■ Exercise objective ■
Please transcribe the data that follows exactly as given, leaving out every picture.

■ Available data ■

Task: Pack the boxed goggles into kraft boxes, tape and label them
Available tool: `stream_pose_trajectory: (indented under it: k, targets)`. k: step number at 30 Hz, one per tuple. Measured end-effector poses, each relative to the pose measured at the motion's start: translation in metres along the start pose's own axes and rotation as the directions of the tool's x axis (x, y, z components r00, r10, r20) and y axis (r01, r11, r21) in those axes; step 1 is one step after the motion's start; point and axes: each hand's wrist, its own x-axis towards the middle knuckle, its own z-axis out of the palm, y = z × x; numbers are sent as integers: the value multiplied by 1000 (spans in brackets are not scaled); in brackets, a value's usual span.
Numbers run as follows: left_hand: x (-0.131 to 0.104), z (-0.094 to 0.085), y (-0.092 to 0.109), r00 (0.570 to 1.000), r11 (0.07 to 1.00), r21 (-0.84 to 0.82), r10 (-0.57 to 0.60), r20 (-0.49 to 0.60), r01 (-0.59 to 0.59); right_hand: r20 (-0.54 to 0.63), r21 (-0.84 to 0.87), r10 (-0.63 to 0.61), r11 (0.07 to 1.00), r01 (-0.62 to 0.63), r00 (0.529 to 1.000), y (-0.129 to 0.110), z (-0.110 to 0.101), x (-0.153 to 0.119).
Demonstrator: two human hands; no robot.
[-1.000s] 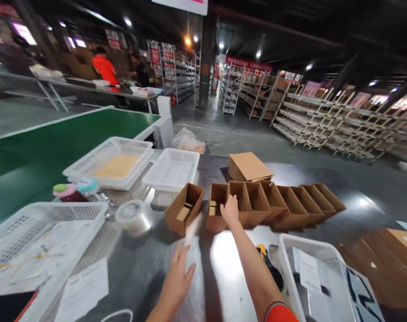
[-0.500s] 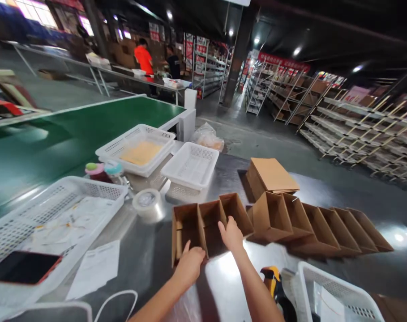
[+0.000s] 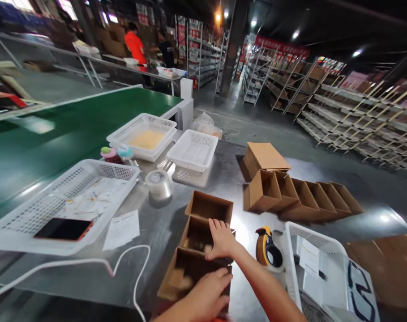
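Three open brown cardboard boxes stand in a line on the metal table, running from the far box [image 3: 212, 206] through the middle box [image 3: 193, 232] to the near box [image 3: 173, 273]. My left hand [image 3: 208, 290] lies over the near box's right side, its fingers apart. Across the middle box's right edge rests my right hand [image 3: 221, 239], fingers spread, with the thumb by the wall between the middle and near boxes. Whether the fingertips press on the cardboard is hard to tell. A row of open boxes [image 3: 300, 197] stands farther right, touching one another.
A tape dispenser [image 3: 268, 250] and a white basket [image 3: 292, 273] are at the right. Clear tape [image 3: 158, 184], a paper slip [image 3: 122, 229], a white cable [image 3: 144, 268] and a basket with a phone [image 3: 64, 229] are at left. Flat cardboard [image 3: 268, 155] is stacked behind.
The three boxes have turned and moved nearer to me, away from the row at the right. Both hands have moved with them, and the view has shifted.
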Motion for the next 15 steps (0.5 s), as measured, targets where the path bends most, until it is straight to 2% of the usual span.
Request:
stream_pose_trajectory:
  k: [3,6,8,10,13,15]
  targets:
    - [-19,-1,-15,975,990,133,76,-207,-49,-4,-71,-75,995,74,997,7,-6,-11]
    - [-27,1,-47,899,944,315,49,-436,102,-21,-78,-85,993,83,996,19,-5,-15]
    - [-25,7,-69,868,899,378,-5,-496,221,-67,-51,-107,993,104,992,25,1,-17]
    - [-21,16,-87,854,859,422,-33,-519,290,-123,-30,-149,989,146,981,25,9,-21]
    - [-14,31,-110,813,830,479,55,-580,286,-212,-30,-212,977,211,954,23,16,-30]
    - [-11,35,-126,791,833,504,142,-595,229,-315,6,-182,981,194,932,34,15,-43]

■ Completed exercise ■
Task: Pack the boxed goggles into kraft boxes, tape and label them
Available tool: `stream_pose_trajectory: (indented under it: k, targets)`. k: step number at 30 Hz, one per tuple. Measured end-effector poses, each relative to the pose measured at the motion's start: translation in metres along the start pose's own axes and rotation as the directions of the tool's x axis (x, y, z components r00, r10, r20) and y axis (r01, r11, r21) in those axes; step 1 is one step after the motion's start; point and axes: each hand's wrist, its own x-axis towards the middle knuckle, its own z-axis out of the palm, y = z × x; numbers are sent as integers: the value multiplied by 1000 (spans in brackets are not scaled); in brackets, a value's usual span.
Numbers run as follows: left_hand: x (-0.131 to 0.104), z (-0.094 to 0.085), y (-0.092 to 0.109), r00 (0.570 to 1.000), r11 (0.07 to 1.00), r21 (-0.84 to 0.82), r10 (-0.57 to 0.60), r20 (-0.49 to 0.60), r01 (-0.59 to 0.59); right_hand: r20 (-0.54 to 0.63), r21 (-0.84 to 0.87), r10 (-0.63 to 0.61), r11 (0.07 to 1.00), r01 (-0.62 to 0.63), r00 (0.529 to 1.000), y (-0.129 to 0.110), z (-0.110 to 0.101), x (-0.153 to 0.119).
Demonstrator: two human hands; no robot.
[-1.000s] 
[-0.500s] 
[+0.000s] 
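Three open brown cardboard boxes stand in a line on the metal table, running from the far box [image 3: 212, 206] through the middle box [image 3: 193, 232] to the near box [image 3: 173, 273]. My left hand [image 3: 208, 290] lies over the near box's right side, its fingers apart. Across the middle box's right edge rests my right hand [image 3: 221, 239], fingers spread, with the thumb by the wall between the middle and near boxes. Whether the fingertips press on the cardboard is hard to tell. A row of open boxes [image 3: 300, 197] stands farther right, touching one another.
A tape dispenser [image 3: 268, 250] and a white basket [image 3: 292, 273] are at the right. Clear tape [image 3: 158, 184], a paper slip [image 3: 122, 229], a white cable [image 3: 144, 268] and a basket with a phone [image 3: 64, 229] are at left. Flat cardboard [image 3: 268, 155] is stacked behind.
The three boxes have turned and moved nearer to me, away from the row at the right. Both hands have moved with them, and the view has shifted.
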Motion for the next 15 steps (0.5 s), as measured, targets where the path bends most, until it is straight to 2% of the usual span.
Request:
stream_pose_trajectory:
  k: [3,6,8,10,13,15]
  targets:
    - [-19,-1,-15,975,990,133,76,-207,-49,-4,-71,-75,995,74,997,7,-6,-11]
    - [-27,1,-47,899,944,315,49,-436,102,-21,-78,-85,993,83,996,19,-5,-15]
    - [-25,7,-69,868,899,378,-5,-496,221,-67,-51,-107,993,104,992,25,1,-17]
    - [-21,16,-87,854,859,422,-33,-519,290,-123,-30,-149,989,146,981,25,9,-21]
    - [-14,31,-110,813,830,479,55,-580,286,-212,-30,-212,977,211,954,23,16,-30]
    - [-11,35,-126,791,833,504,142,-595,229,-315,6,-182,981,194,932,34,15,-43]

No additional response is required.